__Problem requirements__
Copy nothing but the lines below running from the line containing "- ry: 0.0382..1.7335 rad" through the line containing "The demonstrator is", both end lines included.

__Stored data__

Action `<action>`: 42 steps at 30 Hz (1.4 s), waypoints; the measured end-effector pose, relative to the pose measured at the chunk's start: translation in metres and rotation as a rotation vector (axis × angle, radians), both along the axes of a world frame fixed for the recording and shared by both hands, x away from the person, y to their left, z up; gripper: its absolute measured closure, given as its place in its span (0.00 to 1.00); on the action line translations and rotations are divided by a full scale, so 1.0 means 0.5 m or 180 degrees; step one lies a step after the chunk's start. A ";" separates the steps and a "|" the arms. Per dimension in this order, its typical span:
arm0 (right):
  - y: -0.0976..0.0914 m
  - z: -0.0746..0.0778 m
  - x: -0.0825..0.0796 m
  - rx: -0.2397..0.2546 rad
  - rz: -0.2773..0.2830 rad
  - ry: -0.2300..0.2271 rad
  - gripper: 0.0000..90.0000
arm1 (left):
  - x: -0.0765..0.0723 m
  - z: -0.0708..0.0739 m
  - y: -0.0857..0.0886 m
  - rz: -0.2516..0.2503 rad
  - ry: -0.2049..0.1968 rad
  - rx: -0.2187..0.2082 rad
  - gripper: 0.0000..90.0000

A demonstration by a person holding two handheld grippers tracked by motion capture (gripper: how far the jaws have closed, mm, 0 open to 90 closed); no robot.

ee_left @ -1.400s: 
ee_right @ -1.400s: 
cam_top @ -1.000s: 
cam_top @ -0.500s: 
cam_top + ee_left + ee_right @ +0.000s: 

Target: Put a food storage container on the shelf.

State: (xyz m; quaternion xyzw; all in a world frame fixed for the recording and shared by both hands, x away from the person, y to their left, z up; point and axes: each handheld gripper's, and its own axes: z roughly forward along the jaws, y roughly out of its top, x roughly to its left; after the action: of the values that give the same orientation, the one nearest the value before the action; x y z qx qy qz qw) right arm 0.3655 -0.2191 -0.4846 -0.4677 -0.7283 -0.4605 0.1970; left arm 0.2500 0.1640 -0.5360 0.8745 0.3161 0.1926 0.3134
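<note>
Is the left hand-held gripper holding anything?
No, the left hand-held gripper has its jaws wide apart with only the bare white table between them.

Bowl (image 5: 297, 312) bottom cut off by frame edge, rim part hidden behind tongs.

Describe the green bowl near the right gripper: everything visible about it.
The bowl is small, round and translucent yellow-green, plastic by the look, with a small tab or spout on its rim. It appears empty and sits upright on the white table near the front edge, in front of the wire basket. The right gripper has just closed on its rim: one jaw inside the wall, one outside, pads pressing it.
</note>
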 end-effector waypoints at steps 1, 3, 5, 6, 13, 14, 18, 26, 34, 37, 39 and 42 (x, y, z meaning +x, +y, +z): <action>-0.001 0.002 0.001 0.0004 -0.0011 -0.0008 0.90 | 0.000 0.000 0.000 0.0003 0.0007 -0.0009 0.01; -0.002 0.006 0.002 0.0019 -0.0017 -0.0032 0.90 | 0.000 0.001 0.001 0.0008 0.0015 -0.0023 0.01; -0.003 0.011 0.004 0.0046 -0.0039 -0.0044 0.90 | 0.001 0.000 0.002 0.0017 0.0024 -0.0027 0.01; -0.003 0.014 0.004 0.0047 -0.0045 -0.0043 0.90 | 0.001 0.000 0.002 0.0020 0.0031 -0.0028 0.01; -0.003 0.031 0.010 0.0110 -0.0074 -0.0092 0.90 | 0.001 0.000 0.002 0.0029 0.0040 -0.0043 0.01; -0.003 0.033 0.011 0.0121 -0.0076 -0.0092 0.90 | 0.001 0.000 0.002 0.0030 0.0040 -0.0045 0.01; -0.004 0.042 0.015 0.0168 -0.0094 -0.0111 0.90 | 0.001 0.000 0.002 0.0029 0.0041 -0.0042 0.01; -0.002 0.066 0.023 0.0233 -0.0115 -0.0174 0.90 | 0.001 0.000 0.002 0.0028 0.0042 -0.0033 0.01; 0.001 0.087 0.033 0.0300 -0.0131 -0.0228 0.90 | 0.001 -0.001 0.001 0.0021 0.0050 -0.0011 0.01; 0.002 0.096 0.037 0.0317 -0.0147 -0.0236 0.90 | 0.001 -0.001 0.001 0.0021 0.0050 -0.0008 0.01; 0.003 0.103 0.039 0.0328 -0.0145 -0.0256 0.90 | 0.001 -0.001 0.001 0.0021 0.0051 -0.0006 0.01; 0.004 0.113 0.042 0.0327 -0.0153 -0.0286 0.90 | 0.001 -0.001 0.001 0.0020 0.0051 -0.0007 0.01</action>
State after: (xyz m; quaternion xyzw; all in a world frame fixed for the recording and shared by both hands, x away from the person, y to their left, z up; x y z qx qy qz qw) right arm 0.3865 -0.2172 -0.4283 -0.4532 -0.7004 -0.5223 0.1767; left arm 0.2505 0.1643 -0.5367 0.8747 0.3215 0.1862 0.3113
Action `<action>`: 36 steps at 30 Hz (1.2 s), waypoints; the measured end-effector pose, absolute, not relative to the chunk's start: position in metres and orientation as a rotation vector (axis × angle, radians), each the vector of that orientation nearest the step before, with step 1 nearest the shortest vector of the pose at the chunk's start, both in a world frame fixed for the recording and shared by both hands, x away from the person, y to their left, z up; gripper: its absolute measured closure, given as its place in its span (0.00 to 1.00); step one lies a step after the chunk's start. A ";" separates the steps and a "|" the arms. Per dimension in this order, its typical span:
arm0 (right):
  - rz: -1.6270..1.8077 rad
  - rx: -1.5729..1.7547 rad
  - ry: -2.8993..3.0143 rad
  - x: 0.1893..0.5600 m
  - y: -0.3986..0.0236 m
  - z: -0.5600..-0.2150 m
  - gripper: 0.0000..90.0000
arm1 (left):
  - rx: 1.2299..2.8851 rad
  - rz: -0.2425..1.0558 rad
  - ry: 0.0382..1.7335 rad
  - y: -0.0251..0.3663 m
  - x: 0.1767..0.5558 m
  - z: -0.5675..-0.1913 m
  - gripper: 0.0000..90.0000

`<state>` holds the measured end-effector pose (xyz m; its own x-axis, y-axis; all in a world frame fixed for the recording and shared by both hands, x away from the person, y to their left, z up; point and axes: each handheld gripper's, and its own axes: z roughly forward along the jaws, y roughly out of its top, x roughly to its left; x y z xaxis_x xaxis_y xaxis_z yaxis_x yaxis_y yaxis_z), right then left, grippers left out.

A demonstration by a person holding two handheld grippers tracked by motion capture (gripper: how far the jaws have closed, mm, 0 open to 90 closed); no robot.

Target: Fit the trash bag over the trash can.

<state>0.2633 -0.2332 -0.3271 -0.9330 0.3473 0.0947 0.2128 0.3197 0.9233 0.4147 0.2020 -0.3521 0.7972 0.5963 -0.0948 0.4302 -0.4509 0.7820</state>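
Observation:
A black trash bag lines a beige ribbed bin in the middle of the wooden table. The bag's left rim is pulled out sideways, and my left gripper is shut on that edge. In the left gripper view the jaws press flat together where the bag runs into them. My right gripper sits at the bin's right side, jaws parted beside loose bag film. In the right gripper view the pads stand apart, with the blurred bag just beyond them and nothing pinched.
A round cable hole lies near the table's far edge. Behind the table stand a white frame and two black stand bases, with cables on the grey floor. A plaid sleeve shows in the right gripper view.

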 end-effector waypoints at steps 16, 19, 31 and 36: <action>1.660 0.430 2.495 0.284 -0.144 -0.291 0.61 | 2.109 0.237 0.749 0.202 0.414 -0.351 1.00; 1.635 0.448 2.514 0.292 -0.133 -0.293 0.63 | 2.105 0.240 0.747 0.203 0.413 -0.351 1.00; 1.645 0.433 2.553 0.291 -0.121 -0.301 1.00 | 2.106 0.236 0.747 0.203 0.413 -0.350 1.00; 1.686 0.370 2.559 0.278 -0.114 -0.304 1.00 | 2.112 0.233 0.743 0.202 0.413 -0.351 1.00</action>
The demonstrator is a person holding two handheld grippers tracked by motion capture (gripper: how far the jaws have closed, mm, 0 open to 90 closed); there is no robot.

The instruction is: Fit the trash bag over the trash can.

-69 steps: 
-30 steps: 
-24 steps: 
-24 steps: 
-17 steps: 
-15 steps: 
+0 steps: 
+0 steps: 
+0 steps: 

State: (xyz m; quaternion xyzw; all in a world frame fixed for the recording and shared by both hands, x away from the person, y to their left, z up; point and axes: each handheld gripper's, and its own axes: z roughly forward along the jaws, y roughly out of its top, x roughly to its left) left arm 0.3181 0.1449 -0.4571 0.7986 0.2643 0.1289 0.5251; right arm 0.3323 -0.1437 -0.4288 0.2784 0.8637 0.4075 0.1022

__Task solution__
  - ry: 0.0382..1.7335 rad
  - y: -0.0251..0.3663 m
  - x: 0.1767..0.5558 m
  - z: -0.5675..-0.1913 m
  - gripper: 0.0000..90.0000

`<state>` holds the measured end-effector pose (xyz m; its own x-axis, y-axis; all in a world frame fixed for the recording and shared by both hands, x away from the person, y to their left, z up; point and axes: each handheld gripper's, and its own axes: z roughly forward along the jaws, y roughly out of its top, x roughly to its left; x y z xaxis_x xaxis_y xaxis_z yaxis_x yaxis_y yaxis_z), right then left, grippers left out.

A demonstration by a person holding two handheld grippers tracked by motion capture (gripper: how far the jaws have closed, mm, 0 open to 90 closed); no robot.

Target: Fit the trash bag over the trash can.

<state>0.2633 -0.2332 -0.3271 -0.9330 0.3473 0.0947 0.2128 0.3197 0.9233 0.4147 0.2020 -0.3521 0.7972 0.5963 -0.0948 0.4302 -0.4509 0.7820</state>
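Observation:
A black trash bag lines a beige ribbed bin in the middle of the wooden table. The bag's left rim is pulled out sideways, and my left gripper is shut on that edge. In the left gripper view the jaws press flat together where the bag runs into them. My right gripper sits at the bin's right side, jaws parted beside loose bag film. In the right gripper view the pads stand apart, with the blurred bag just beyond them and nothing pinched.
A round cable hole lies near the table's far edge. Behind the table stand a white frame and two black stand bases, with cables on the grey floor. A plaid sleeve shows in the right gripper view.
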
 end-effector waypoints at steps 16, 19, 31 and 36: <action>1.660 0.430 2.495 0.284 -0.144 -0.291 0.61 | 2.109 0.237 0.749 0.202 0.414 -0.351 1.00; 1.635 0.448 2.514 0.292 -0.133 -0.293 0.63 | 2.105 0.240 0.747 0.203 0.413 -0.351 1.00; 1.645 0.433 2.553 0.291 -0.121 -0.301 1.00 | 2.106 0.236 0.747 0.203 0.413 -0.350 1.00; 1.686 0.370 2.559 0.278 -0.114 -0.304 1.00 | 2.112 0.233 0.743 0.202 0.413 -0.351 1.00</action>
The demonstrator is a person holding two handheld grippers tracked by motion capture (gripper: how far the jaws have closed, mm, 0 open to 90 closed); there is no robot.

The reply to this exercise is complete.